# EXERCISE BRIEF:
Return an exact copy of the data, starting at its first line and ending at the line that contains "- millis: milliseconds", minus any pictures.

# SUPPLIED DATA:
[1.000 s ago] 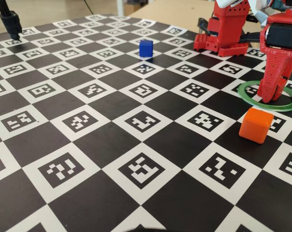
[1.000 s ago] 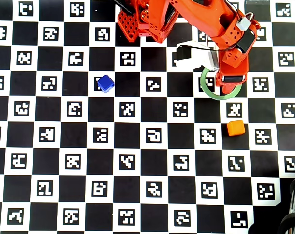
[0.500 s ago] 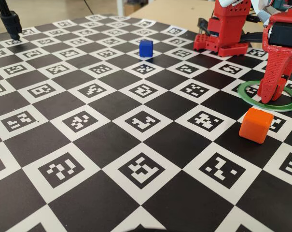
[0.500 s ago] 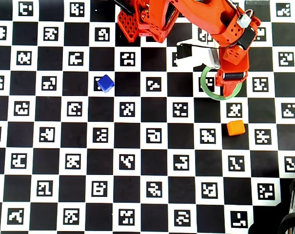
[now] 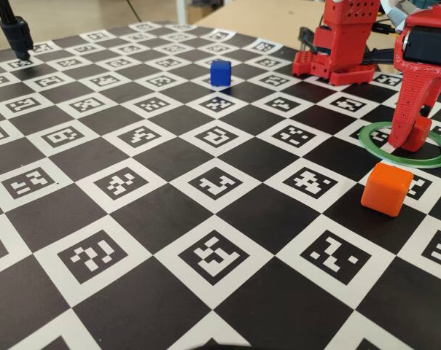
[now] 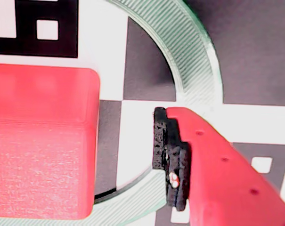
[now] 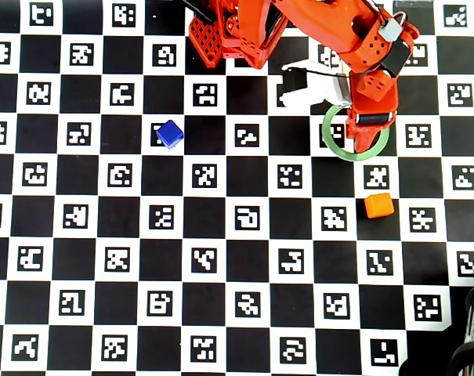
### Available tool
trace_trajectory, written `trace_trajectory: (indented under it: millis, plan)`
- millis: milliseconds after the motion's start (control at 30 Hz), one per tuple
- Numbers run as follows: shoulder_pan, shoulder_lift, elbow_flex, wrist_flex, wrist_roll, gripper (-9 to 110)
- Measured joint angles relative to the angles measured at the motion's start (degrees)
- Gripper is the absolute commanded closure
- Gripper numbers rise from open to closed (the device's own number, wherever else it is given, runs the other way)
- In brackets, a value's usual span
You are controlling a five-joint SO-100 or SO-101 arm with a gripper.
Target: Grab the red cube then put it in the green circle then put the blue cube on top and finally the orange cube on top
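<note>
Small matte red cube [image 6: 43, 141] resting on the counter [image 5: 169, 219], a black-and-white checkered board printed with square markers, inside the thin flat green ring with pale edging [image 6: 194, 61]. In the wrist view, cube at the left, a clear gap of board beside it, then a red finger with a black pad [image 6: 168, 157] to the right, not touching the cube; second finger out of that view. Red two-finger pincer [image 5: 413, 138] pointing down over the ring in the fixed view, tips low at the ring's inner area, with the red cube [image 5: 418, 135] showing partly between the fingers. Pincer parted around the cube, loose rather than clamped, judging by the gap on the one side seen. From overhead, pincer [image 7: 368, 139] covering the right part of the ring [image 7: 331, 137], cube itself hidden under the arm.

Small deep-blue cube [image 7: 169, 134] well apart to the left in the overhead view, alone on the board. Small bright-orange cube [image 7: 378, 205] near the ring, just below it in the overhead view, outside it and not touching.
</note>
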Motion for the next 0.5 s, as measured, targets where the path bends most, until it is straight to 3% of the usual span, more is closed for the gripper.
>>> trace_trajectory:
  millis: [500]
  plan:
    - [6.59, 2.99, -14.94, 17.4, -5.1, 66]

# REPLY TO THE TASK:
[1.000 s ago] 
[1.000 s ago] 
[0.500 s ago] 
[0.500 s ago] 
[now] 
[now] 
[now] 
### Available tool
trace_trajectory, written `trace_trajectory: (indented under it: millis, plan)`
- millis: milliseconds after the motion's start (control at 30 Hz), one per tuple

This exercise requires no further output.